(WHAT IS EXPECTED):
Some lines below hold "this". Pick them out and copy them.
==== SUPPLIED INFORMATION ====
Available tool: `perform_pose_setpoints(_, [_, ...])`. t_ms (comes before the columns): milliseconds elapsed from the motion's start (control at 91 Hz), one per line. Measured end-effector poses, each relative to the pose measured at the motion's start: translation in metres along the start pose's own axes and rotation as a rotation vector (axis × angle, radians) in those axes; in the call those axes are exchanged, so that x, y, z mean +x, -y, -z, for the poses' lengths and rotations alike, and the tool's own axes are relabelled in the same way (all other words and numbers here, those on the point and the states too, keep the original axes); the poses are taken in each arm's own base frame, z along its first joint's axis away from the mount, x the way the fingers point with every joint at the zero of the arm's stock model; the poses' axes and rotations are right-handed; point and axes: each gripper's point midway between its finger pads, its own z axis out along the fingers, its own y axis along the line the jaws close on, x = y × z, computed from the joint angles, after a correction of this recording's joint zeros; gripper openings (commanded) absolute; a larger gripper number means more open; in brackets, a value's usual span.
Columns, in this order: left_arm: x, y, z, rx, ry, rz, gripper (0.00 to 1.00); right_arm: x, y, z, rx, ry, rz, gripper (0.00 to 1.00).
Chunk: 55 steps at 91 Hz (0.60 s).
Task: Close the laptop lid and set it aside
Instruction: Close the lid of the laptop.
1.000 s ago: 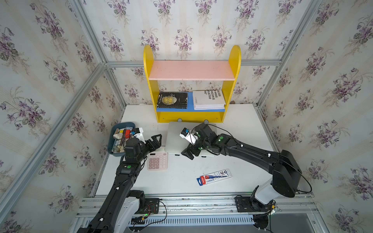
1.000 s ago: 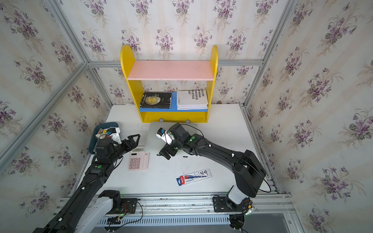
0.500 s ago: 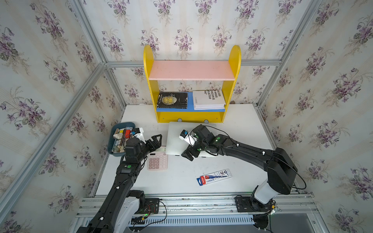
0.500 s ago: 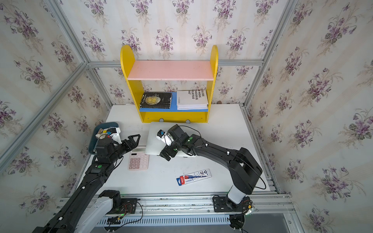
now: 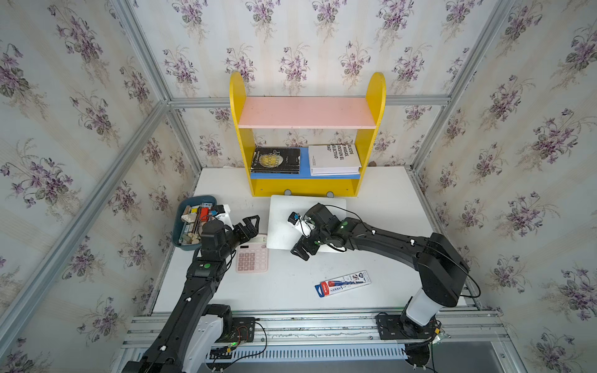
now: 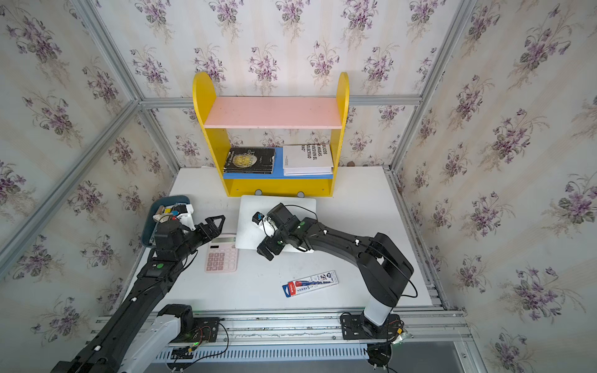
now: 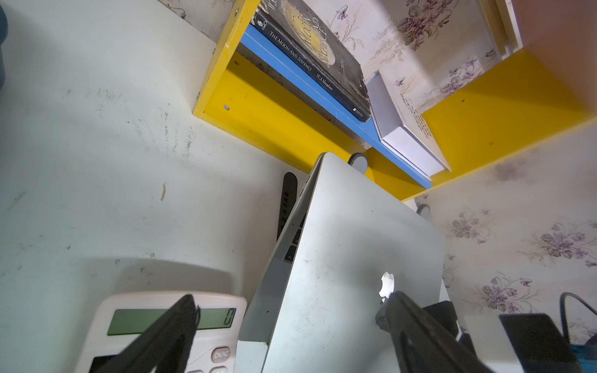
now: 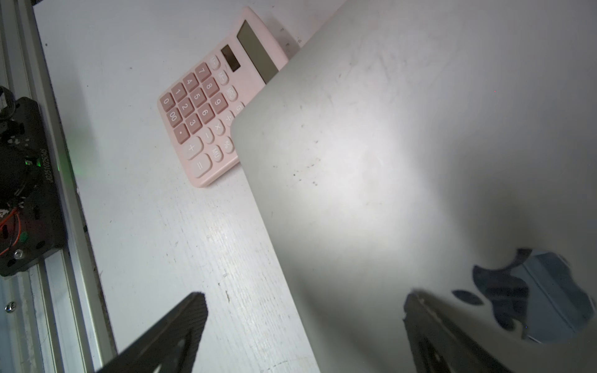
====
(OUTPUT OF THE EXERCISE):
Available tool: `perform_pose_setpoints(_, [_, ...])`. t_ms (comes before the columns): milliseconds elapsed from the motion's start (control at 91 Hz), one per line. Measured end-effector poses, each relative to the pose measured at the motion's start: translation in metres along the start pose's own axes and rotation as a rotation vector (axis × angle, radians) in those axes; in the call those axes are exchanged, so that x, y, z mean +x, -y, -z, for the poses' lengths and rotations alike, and the tool's own axes are relabelled in the same way (all other words and numbers here, those on the point and the states too, keep the original axes); the poses are taken in each arm's own base frame, z along its first joint's axis away from the mount, x the way the fingers point with every joint at the zero of the arm's stock model; the poses' axes and rotations are right-handed; point and axes: each gripper's point midway between its finger pads, its own z axis out along the fingers, its own y axis along the line the jaws close on, x = y × z, computed from the joint angles, after a correction of this recording's joint zeros; gripper openings (commanded) absolute; a larger gripper number means more open; in brackets, a value's usual span.
Columns, in this order: left_arm: x, y, z, rx, ry, rz, gripper (0.00 to 1.00); right_arm: x, y, z, rx, ry, rz, gripper (0.00 to 1.00).

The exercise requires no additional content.